__Work instruction__. Among the entries below, find the line with "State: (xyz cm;", then quote it and each following line up to and including the line with "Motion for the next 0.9", and nothing else.

__Exercise data__.
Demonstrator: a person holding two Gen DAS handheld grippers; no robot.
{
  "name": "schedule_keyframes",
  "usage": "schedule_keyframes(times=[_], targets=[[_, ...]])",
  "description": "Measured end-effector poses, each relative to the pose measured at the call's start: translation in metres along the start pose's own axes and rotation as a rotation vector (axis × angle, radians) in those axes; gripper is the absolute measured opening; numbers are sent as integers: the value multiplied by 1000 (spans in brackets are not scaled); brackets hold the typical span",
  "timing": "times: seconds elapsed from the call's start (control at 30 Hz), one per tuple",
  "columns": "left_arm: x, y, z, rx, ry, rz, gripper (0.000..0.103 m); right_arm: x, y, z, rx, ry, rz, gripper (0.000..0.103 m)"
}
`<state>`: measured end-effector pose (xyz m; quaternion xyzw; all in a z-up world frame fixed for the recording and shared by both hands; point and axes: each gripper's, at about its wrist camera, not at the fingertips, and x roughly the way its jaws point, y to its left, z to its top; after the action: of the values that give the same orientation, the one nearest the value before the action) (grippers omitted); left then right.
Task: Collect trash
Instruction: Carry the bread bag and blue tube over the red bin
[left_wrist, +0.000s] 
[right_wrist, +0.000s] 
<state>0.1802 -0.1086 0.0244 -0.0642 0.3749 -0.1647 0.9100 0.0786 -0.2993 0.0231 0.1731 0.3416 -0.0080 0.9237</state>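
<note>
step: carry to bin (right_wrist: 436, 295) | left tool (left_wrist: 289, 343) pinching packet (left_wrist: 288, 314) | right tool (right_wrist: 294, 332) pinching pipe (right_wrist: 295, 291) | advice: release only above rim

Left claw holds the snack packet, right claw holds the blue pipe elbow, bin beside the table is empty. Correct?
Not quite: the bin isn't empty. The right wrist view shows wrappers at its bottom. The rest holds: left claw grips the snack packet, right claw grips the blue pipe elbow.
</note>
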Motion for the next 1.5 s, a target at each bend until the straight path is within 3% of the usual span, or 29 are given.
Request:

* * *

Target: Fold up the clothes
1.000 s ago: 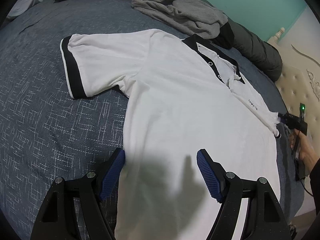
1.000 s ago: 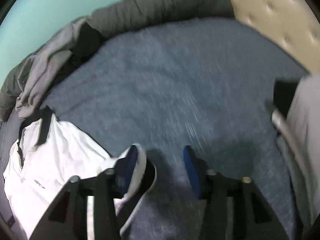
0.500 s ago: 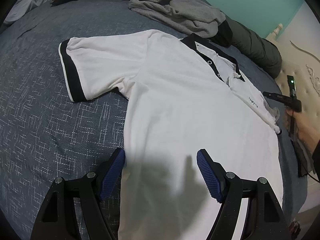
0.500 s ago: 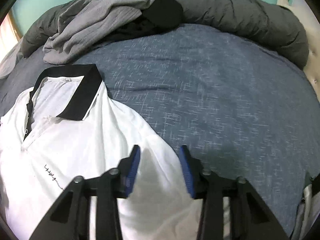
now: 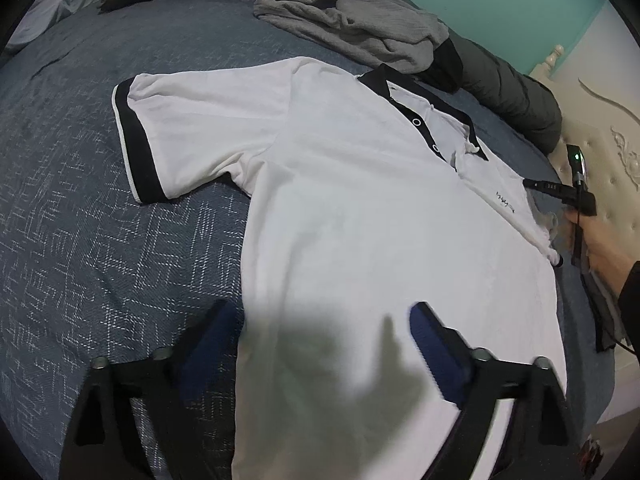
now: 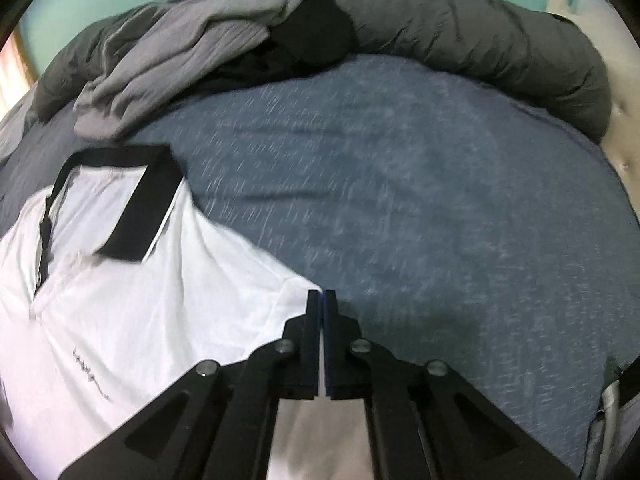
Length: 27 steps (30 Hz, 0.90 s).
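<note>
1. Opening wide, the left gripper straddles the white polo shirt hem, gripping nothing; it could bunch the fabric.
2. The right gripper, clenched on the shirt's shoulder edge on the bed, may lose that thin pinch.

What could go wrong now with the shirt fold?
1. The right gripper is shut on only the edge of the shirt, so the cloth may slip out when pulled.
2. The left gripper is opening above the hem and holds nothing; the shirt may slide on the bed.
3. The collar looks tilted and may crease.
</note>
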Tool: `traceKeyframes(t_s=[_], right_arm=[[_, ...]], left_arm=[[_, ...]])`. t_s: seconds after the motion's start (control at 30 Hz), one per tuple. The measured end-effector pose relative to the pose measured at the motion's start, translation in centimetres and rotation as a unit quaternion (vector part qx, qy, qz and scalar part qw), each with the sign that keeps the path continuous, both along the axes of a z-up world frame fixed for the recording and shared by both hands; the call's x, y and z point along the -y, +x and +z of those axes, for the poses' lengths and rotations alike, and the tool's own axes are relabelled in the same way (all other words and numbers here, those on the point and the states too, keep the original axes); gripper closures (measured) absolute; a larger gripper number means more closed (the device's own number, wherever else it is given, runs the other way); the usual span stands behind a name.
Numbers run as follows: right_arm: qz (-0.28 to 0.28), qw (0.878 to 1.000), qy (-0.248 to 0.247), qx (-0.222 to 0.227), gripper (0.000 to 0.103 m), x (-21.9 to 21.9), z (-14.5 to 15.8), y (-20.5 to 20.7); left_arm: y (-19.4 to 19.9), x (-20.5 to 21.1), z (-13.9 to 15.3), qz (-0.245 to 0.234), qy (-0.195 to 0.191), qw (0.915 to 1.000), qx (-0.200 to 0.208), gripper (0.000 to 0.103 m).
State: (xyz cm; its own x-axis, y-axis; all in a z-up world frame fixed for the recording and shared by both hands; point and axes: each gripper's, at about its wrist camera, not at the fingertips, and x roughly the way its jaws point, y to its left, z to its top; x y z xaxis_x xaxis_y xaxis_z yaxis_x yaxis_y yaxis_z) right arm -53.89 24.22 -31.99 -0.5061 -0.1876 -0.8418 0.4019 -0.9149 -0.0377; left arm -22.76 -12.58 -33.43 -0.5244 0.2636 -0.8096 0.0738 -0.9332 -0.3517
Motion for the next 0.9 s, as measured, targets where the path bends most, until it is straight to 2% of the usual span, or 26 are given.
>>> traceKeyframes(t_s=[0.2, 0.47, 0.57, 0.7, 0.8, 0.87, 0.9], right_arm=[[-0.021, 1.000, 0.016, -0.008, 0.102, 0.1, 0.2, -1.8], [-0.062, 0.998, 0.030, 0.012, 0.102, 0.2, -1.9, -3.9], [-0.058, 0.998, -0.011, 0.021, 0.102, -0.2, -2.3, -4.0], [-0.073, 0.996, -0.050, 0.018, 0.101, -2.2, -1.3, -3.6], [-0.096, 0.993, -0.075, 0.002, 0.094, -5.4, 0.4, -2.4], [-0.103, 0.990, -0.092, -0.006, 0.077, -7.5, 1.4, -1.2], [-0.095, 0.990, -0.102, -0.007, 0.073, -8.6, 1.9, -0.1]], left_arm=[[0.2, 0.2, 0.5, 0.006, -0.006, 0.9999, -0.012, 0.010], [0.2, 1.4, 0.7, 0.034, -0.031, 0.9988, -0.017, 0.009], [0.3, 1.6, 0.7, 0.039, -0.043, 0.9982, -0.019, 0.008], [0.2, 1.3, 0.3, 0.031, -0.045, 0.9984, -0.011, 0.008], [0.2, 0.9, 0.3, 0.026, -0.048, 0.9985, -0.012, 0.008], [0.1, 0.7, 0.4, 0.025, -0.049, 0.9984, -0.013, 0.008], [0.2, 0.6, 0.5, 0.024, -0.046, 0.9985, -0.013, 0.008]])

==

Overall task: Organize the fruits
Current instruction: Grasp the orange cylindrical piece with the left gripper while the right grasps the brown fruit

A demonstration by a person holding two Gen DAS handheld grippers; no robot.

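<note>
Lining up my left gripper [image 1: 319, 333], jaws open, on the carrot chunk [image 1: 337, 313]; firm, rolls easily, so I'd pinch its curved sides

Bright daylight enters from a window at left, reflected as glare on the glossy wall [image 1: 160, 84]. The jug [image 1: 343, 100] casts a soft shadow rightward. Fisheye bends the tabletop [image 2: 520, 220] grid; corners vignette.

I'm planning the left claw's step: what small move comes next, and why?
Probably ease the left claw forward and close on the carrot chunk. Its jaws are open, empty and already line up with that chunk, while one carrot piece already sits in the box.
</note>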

__Your response__.
State: (xyz cm; its own x-axis, y-axis; all in a z-up world frame fixed for the recording and shared by both hands; point and axes: each gripper's, at about its wrist camera, not at the fingertips, and x roughly the way its jaws point, y to its left, z to its top; x y z xaxis_x xaxis_y xaxis_z yaxis_x yaxis_y yaxis_z) right arm -53.89 24.22 -31.99 -0.5061 -0.1876 -0.8418 0.4019 -0.9149 -0.0377; left arm -22.76 -12.58 -33.43 -0.5244 0.2636 -0.8096 0.0738 -0.9332 -0.3517
Motion for the next 0.9 s, as measured, targets where the path bends most, until it is straight to 2% of the usual span, or 26 are given.

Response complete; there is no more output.